Exercise objective: Please return the listing below word for word, minus its pictures.
****
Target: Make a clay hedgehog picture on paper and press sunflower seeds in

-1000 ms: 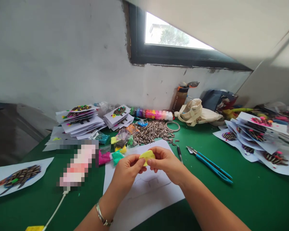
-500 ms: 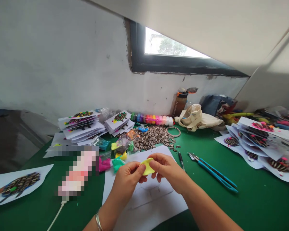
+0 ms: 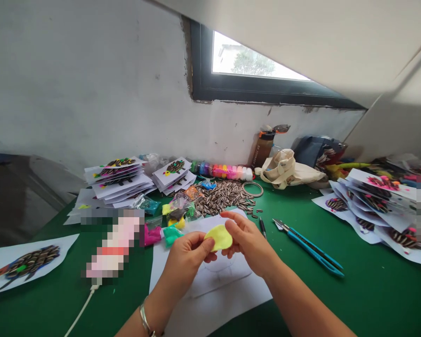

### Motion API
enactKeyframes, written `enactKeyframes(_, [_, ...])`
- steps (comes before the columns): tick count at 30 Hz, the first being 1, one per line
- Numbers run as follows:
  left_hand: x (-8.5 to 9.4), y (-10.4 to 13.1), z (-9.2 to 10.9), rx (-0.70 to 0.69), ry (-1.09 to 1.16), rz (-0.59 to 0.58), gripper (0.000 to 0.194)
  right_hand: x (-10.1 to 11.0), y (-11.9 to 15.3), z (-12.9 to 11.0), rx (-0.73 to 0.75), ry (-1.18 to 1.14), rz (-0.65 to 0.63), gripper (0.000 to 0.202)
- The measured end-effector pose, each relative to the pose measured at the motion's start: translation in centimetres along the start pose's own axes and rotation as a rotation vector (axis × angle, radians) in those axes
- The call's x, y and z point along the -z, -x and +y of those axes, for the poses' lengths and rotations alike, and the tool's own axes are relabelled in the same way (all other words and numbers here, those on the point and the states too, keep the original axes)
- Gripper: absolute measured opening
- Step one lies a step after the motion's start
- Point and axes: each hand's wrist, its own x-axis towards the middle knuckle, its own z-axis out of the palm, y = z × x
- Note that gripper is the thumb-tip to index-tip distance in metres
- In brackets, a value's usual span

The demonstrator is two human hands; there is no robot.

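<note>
A flat, rounded piece of yellow clay point(image 3: 220, 237) is held up over a white sheet of paper point(image 3: 210, 306) with faint pencil lines. My left hand point(image 3: 189, 252) pinches its left edge between thumb and fingers. My right hand point(image 3: 247, 241) is at the clay's right edge, its thumb and index finger apart and its lower fingers curled behind the edge. Bags of coloured clay point(image 3: 173, 235) lie just beyond the paper's left part, and a heap of striped seeds point(image 3: 221, 197) is behind it.
Teal tweezers point(image 3: 314, 248) and a black pen point(image 3: 263, 228) lie right of the paper. Stacked seed pictures point(image 3: 121, 185) stand back left, others point(image 3: 379, 201) at right. A bottle point(image 3: 263, 149), cloth bag point(image 3: 287, 171) and tape ring point(image 3: 253, 188) are at the back. A blurred pink object point(image 3: 117, 245) lies left.
The yellow clay now shows a broader, rounder face. My right thumb and index finger have lifted off its face and spread apart, while my left hand keeps its pinch.
</note>
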Motion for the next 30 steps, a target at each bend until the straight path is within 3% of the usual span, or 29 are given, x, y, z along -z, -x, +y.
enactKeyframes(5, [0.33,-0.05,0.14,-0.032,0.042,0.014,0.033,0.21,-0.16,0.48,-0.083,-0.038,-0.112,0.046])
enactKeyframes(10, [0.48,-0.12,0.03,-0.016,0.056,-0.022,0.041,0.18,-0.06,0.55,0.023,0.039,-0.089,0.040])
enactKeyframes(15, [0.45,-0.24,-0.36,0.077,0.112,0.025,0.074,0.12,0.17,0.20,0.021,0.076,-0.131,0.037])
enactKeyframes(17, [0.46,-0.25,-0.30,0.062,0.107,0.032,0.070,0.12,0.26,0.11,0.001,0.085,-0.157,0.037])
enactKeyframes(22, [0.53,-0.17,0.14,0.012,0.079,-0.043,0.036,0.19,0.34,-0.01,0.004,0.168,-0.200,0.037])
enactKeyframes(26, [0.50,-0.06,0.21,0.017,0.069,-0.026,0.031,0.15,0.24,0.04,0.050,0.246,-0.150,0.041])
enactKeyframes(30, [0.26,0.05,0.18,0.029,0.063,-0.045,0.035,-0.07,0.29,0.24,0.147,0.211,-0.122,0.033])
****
Solution to this problem:
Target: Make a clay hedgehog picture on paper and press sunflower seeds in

-1000 ms: 
-500 ms: 
+0 ms: 

### Motion API
enactKeyframes, written `enactKeyframes(_, [_, ...])`
- steps (comes before the columns): tick count at 30 Hz, the first being 1, one per line
- Numbers run as follows:
  left_hand: x (-8.5 to 9.4), y (-10.4 to 13.1), z (-9.2 to 10.9), rx (-0.70 to 0.69), ry (-1.09 to 1.16), rz (-0.59 to 0.58), gripper (0.000 to 0.194)
  right_hand: x (-10.1 to 11.0), y (-11.9 to 15.3), z (-12.9 to 11.0), rx (-0.73 to 0.75), ry (-1.18 to 1.14), rz (-0.65 to 0.63), gripper (0.000 to 0.202)
- The measured end-effector pose, each relative to the pose measured at the motion's start: translation in centimetres along the start pose's own axes and rotation as a rotation vector (axis × angle, radians) in those axes
- The call's x, y and z point along the -z, -x and +y of those axes, for the poses' lengths and rotations alike, and the tool's own axes are relabelled in the same way (all other words and numbers here, those on the point and the states too, keep the original axes)
- Gripper: absolute measured opening
- Step one lies a step after the motion's start
- Point and axes: each hand's wrist, its own x-axis towards the middle knuckle, its own z-axis out of the palm, y = z × x
- Note that gripper is the thumb-tip to index-tip distance in metres
- In brackets, a value's usual span

The demonstrator is two human hands; there is no robot.

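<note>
A flat, rounded piece of yellow clay point(image 3: 220, 237) is held up over a white sheet of paper point(image 3: 210, 306) with faint pencil lines. My left hand point(image 3: 189, 252) pinches its left edge between thumb and fingers. My right hand point(image 3: 247, 241) is at the clay's right edge, its thumb and index finger apart and its lower fingers curled behind the edge. Bags of coloured clay point(image 3: 173, 235) lie just beyond the paper's left part, and a heap of striped seeds point(image 3: 221, 197) is behind it.
Teal tweezers point(image 3: 314, 248) and a black pen point(image 3: 263, 228) lie right of the paper. Stacked seed pictures point(image 3: 121, 185) stand back left, others point(image 3: 379, 201) at right. A bottle point(image 3: 263, 149), cloth bag point(image 3: 287, 171) and tape ring point(image 3: 253, 188) are at the back. A blurred pink object point(image 3: 117, 245) lies left.
The yellow clay now shows a broader, rounder face. My right thumb and index finger have lifted off its face and spread apart, while my left hand keeps its pinch.
</note>
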Motion for the next 30 steps, a target at each bend until the straight path is within 3% of the usual span, or 29 are given, x, y, z along -z, -x, +y.
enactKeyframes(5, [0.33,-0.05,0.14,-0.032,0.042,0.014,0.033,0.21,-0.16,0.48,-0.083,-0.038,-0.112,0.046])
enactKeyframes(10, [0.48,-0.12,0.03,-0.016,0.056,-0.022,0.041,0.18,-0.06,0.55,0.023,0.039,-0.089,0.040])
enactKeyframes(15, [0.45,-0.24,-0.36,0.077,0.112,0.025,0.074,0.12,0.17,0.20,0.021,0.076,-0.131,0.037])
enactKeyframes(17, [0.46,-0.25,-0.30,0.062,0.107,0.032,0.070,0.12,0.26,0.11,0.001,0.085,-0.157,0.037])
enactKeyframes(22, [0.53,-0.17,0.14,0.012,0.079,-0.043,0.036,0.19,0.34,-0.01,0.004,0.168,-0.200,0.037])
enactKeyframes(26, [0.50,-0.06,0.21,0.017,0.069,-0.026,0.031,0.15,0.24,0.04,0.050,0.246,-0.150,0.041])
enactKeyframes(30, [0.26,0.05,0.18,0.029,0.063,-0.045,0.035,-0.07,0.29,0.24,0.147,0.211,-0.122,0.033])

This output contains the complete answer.